EXERCISE GOAL:
Output each record exactly. Leave none out.

Records excerpted from a collection:
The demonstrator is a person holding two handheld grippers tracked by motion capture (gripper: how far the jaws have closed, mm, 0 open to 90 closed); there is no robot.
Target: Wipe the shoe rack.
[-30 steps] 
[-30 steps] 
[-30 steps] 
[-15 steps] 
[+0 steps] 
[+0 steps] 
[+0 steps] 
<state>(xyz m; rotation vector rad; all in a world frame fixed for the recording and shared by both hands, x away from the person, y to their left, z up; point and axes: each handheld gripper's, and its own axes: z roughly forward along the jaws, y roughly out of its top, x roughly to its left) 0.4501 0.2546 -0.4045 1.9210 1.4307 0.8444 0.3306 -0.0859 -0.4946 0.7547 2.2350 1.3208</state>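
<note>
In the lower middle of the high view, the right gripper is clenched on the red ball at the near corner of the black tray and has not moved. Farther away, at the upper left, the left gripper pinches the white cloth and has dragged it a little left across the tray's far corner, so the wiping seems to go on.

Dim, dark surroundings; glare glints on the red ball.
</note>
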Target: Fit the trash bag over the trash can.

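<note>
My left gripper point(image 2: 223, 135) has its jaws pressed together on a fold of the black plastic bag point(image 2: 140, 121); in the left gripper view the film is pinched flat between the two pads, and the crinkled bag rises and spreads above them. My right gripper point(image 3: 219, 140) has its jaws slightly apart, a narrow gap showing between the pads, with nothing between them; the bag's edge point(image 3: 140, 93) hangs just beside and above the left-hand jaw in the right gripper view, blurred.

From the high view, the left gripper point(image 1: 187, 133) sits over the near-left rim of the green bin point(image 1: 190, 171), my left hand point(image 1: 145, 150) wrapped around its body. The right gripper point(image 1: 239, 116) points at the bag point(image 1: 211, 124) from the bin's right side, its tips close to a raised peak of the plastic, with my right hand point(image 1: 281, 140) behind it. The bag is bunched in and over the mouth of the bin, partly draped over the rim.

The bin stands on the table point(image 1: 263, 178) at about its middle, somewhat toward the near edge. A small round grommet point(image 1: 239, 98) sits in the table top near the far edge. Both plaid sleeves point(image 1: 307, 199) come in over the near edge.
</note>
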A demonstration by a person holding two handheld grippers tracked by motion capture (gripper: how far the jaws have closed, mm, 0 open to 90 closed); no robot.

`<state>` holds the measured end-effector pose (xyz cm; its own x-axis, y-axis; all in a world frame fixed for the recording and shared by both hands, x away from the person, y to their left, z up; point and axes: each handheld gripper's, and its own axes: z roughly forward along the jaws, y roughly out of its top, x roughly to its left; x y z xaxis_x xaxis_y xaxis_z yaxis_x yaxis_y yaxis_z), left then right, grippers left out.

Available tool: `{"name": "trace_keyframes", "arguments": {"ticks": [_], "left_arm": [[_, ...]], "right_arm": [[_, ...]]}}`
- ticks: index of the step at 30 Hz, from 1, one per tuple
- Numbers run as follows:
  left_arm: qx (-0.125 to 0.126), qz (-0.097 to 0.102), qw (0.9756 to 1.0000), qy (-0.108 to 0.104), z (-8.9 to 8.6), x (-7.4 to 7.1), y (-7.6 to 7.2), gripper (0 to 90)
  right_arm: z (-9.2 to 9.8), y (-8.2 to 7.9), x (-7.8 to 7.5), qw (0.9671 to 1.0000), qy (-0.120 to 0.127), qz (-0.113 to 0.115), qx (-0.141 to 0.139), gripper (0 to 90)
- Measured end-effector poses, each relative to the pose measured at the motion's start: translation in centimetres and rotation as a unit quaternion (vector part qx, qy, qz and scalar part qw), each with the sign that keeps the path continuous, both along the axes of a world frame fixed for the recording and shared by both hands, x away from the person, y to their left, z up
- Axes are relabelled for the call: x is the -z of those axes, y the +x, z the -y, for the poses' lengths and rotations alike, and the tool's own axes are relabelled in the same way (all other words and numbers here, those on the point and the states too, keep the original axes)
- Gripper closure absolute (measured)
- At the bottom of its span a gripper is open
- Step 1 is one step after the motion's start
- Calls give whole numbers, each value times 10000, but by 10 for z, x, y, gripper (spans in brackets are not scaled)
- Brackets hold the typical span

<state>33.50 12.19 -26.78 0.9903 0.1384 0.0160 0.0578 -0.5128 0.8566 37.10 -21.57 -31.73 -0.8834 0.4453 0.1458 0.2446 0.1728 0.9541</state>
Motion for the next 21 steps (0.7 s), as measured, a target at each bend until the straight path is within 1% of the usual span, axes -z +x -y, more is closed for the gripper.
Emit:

RESPONSE:
The demonstrator is a person holding two handheld grippers tracked by motion capture (gripper: how far the jaws have closed, mm, 0 open to 90 closed); there is no robot.
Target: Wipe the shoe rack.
[-30 steps] 
[-30 steps] 
[-30 steps] 
[-15 steps] 
[+0 steps] 
[+0 steps] 
[+0 steps] 
<state>(xyz m; rotation vector rad; all in a world frame fixed for the recording and shared by both hands, x away from the person, y to their left, z up; point and axes: each handheld gripper's, and its own axes: z roughly forward along the jaws, y roughly out of its top, x roughly to its left) 0.4501 0.2546 -0.4045 1.9210 1.4307 0.8444 0.3306 -0.0859 -0.4946 0.7547 2.2350 1.3208</state>
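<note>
In the lower middle of the high view, the right gripper is clenched on the red ball at the near corner of the black tray and has not moved. Farther away, at the upper left, the left gripper pinches the white cloth and has dragged it a little left across the tray's far corner, so the wiping seems to go on.

Dim, dark surroundings; glare glints on the red ball.
</note>
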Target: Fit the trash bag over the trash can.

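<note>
My left gripper point(image 2: 223, 135) has its jaws pressed together on a fold of the black plastic bag point(image 2: 140, 121); in the left gripper view the film is pinched flat between the two pads, and the crinkled bag rises and spreads above them. My right gripper point(image 3: 219, 140) has its jaws slightly apart, a narrow gap showing between the pads, with nothing between them; the bag's edge point(image 3: 140, 93) hangs just beside and above the left-hand jaw in the right gripper view, blurred.

From the high view, the left gripper point(image 1: 187, 133) sits over the near-left rim of the green bin point(image 1: 190, 171), my left hand point(image 1: 145, 150) wrapped around its body. The right gripper point(image 1: 239, 116) points at the bag point(image 1: 211, 124) from the bin's right side, its tips close to a raised peak of the plastic, with my right hand point(image 1: 281, 140) behind it. The bag is bunched in and over the mouth of the bin, partly draped over the rim.

The bin stands on the table point(image 1: 263, 178) at about its middle, somewhat toward the near edge. A small round grommet point(image 1: 239, 98) sits in the table top near the far edge. Both plaid sleeves point(image 1: 307, 199) come in over the near edge.
</note>
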A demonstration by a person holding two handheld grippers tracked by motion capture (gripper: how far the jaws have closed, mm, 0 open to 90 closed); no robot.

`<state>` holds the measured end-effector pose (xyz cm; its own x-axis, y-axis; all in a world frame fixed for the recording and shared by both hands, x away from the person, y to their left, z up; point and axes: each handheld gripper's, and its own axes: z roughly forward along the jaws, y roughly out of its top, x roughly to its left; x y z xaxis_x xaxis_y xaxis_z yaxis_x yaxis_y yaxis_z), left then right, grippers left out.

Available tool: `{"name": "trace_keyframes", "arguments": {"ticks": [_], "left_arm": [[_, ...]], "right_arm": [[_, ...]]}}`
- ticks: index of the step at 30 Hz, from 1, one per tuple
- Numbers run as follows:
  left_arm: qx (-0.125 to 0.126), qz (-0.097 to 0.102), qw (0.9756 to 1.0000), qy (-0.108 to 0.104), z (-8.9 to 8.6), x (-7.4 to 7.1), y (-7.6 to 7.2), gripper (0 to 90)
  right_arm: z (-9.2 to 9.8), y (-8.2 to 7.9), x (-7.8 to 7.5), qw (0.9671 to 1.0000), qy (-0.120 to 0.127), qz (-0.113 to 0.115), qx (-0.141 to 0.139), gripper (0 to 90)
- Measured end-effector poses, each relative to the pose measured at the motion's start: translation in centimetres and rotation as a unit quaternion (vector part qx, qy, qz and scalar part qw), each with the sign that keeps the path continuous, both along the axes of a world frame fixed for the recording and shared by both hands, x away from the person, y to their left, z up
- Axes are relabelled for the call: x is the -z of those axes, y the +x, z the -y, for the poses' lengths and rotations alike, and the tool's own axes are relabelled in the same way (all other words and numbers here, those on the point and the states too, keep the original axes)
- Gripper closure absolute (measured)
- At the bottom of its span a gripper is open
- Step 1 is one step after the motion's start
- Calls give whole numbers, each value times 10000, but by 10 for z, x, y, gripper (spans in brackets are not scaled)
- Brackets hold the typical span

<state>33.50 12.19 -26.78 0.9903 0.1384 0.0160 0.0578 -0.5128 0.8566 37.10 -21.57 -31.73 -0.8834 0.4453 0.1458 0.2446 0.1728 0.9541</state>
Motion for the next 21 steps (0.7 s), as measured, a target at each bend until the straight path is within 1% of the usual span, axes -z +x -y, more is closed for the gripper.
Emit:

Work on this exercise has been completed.